Once he realized there was a five-hour race every weekend for nearly 10 months and all races don’t end that way, he lost interest. But for a couple of years we were as much NASCAR fans in our household as the other neophytes sporting numbered trucker hats and T-shirts with such thoughtful slogans as “Boogity, Boogity” and “The surgeon general said nothing about smoking the competition.”

This year’s race was a logistical nightmare. It was supposed to gun on Sunday afternoon, but rain delayed the event until Monday night. Several wrecks chased fan favorites Jimmie Johnson, Jeff Gordon and last year’s winner, Trevor Bayne. Then, with 40 laps to go, something broke on Juan Pablo Montoya’s number 42 car. It swerved and hit a jet dryer causing an explosion and subsequent blaze that delayed the race another two hours. By the time Matt Kenseth crossed the finish line to take his second Daytona 500, it was Tuesday morning.

In driver parlance, it was a weird deal, man.

I don’t want to give away the outcome of the Bassmaster Classic because even though the event has ended, the three-days of weigh-ins will be televised on Saturday and Sunday on ESPN2. What? You say you don’t mind? OK, well, SPOILER ALERT! Chris Lane took the top prize of $500,000 by catching 51.6 pounds of fish in three days.

Chris Lane
Chris Lane holds the 2012 Bassmaster Classic trophy aloft and gives a celebratory yell.

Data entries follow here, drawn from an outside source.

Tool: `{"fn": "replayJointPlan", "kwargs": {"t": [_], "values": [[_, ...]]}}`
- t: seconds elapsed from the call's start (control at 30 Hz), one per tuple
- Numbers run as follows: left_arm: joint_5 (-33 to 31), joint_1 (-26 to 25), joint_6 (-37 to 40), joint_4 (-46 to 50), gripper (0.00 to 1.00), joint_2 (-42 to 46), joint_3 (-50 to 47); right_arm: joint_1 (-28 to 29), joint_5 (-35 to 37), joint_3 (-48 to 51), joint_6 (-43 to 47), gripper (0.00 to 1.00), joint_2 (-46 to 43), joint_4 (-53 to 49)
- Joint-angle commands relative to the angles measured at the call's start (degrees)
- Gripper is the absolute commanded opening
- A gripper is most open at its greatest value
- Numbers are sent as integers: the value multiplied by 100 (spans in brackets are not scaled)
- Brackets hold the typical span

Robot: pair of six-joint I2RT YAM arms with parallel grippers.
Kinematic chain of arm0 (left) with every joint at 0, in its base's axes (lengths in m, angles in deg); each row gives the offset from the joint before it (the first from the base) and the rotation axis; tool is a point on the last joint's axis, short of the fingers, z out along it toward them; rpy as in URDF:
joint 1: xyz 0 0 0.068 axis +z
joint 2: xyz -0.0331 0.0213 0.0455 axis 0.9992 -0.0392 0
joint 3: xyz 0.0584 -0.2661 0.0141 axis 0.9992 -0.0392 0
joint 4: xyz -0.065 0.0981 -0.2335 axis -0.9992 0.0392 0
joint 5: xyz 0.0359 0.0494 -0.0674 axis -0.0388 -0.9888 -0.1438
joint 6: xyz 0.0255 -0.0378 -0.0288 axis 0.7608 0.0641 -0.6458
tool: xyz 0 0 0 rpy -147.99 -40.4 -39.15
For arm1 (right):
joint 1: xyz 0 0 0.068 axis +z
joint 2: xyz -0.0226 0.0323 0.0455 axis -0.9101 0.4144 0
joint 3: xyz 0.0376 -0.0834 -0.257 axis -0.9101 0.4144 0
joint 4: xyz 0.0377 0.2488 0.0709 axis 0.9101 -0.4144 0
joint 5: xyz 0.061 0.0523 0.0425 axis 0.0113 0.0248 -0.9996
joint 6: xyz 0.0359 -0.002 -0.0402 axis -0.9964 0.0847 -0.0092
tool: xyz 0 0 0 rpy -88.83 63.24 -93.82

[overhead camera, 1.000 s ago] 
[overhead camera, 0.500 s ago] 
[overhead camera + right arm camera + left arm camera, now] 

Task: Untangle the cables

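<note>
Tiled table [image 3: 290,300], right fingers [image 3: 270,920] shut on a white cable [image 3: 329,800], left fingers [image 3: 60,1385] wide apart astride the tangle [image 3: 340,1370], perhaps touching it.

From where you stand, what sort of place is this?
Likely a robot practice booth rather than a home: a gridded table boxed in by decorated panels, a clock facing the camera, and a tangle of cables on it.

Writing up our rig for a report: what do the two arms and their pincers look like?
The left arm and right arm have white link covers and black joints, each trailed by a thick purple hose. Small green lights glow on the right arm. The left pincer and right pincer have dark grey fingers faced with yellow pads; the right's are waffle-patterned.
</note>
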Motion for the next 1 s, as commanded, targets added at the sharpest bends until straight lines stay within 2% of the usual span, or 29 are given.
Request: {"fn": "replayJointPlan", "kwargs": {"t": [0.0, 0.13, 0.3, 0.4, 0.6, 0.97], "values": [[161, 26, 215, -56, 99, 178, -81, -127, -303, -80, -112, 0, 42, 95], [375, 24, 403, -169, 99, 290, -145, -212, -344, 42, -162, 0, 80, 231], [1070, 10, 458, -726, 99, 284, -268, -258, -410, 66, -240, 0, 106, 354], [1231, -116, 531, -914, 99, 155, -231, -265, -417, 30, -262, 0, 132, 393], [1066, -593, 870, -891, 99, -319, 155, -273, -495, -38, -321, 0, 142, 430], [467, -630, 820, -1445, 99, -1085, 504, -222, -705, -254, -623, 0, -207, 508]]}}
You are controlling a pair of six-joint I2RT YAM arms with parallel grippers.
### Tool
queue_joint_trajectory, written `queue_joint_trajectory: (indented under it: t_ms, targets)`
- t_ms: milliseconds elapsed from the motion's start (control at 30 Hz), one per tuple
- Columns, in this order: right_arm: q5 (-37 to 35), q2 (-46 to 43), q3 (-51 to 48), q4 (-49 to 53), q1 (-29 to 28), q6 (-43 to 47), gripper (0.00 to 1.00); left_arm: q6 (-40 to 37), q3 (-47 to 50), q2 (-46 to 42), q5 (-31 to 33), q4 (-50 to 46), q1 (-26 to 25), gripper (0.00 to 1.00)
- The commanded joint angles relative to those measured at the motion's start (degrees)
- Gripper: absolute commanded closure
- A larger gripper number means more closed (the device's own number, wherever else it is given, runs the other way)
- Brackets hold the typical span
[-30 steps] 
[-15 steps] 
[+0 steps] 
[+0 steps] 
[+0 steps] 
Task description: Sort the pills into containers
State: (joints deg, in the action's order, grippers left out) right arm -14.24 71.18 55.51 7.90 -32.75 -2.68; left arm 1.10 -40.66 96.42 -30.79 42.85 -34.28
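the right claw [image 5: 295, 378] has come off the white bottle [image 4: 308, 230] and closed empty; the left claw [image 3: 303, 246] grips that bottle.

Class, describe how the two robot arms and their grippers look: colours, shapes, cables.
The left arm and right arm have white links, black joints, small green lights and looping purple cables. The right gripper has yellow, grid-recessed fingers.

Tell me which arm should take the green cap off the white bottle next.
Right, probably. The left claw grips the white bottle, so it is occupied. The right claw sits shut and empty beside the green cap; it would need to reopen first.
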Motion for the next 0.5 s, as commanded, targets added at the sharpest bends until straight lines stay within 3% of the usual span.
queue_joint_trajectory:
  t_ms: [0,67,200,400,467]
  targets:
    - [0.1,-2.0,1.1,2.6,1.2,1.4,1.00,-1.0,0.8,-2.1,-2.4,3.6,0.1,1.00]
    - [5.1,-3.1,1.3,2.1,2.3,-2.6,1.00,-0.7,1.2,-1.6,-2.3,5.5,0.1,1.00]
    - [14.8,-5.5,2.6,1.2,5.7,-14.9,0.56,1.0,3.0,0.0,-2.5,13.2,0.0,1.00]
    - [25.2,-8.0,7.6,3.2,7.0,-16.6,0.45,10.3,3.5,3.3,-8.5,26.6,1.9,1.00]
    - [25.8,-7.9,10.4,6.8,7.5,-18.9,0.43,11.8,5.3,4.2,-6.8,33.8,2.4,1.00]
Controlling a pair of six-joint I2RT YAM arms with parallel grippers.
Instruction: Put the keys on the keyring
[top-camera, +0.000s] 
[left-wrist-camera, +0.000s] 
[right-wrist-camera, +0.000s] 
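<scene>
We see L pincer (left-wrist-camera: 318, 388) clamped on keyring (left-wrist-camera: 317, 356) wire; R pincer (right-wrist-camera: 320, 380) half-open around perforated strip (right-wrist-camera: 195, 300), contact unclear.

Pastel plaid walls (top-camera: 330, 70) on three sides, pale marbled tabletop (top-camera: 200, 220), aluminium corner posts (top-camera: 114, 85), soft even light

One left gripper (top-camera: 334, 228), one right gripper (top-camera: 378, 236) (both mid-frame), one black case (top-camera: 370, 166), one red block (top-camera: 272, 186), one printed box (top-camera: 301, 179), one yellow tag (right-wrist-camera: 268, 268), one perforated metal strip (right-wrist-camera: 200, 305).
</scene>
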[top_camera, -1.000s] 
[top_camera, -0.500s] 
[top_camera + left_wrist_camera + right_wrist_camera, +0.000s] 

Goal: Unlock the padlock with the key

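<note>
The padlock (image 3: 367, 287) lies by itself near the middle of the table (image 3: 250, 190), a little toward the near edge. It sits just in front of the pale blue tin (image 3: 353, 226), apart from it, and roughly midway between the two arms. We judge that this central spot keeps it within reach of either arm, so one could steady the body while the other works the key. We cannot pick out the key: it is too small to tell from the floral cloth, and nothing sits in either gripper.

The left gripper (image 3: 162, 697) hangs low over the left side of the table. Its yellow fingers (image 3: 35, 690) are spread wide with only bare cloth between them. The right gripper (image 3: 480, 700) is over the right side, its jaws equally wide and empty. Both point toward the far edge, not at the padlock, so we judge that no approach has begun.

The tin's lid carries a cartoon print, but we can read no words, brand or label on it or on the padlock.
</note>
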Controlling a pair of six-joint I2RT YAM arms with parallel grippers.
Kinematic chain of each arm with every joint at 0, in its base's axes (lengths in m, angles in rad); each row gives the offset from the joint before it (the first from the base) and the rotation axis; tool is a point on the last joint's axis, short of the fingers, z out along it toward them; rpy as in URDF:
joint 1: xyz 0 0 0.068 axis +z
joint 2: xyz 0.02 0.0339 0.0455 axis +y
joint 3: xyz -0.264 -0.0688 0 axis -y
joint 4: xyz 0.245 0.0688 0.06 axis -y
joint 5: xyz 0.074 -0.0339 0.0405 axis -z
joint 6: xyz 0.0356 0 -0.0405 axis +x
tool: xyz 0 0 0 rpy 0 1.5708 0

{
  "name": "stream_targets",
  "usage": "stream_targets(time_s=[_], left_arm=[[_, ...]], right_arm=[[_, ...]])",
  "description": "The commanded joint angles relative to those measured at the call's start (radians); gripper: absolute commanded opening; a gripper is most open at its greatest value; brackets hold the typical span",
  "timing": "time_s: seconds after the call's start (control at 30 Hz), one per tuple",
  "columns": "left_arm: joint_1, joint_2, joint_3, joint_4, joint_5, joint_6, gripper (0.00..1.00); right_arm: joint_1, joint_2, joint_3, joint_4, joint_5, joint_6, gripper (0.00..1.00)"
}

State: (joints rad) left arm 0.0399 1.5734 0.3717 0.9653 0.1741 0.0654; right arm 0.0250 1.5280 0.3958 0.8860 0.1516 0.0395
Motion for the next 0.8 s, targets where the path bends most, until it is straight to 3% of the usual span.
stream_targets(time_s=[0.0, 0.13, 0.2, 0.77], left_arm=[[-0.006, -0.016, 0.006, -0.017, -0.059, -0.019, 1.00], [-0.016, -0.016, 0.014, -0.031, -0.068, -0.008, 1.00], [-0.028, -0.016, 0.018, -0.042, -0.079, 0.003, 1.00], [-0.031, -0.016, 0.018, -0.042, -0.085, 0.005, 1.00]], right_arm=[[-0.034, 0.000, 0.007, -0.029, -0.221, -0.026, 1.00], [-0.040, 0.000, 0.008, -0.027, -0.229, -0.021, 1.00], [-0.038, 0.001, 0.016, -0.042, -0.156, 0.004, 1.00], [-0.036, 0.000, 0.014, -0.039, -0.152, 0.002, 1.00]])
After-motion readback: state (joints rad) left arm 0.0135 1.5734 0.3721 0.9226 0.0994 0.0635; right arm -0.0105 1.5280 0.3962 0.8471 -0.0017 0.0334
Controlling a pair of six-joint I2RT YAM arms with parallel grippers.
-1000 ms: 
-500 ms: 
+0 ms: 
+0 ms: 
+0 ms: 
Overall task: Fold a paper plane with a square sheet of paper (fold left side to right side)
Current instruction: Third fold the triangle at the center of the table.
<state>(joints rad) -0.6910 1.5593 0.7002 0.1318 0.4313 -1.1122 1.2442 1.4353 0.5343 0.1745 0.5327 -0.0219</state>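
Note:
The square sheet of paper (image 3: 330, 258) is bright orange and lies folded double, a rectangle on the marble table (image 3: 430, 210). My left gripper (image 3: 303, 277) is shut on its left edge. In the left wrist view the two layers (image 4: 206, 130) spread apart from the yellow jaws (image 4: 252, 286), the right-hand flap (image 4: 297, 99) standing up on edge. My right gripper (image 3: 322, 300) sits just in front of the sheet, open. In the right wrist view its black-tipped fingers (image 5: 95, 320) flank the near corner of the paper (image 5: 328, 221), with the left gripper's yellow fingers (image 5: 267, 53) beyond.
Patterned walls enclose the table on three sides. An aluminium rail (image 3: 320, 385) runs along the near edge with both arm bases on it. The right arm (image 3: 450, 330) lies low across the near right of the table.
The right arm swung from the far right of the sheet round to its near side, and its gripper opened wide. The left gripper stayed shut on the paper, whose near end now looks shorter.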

What? You say you’ve never heard of Chis Lane? THE Chris Lane? OK, well, neither had I, but that’s not the point. As a guy who grew up with a bass fishing dad, I can still hear Jimmy Houston’s cackle and see Bill Dance’s pratfalls in my childhood memories. Bass fishing was something I never cared to watch on television, but grew to enjoy with my dad when we had chances to go.

So why are these sports inextricably linked to the South? We all know football is king down South, but people in other parts of the country play it, too – although that’s getting harder and harder to prove by watching the Bowl Championship Series games.

NASCAR and Bassmaster have several things in common: their origins are Southern, they are warm weather sports, their fan bases have some sense of participation and, most importantly, they have numerous corporate entities involved that wish to reach an audience with their products.

Ultimately, it’s sponsorships and advertising revenue that lands your sport on TV.

So before anyone claims the South has risen again based on the ascendance of its hallmark sporting events, think about your consumer behavior next time you pay $8.49 for a Strike King® Kevin VanDam Sexy Dawg Topwater lure or pick up a Diet Mountain Dew.

Did you really want that or did you just watch too much racin’ and fishin’?

Keep your hooks wet and your car off the wall, and have a good season. Second place is just first loser!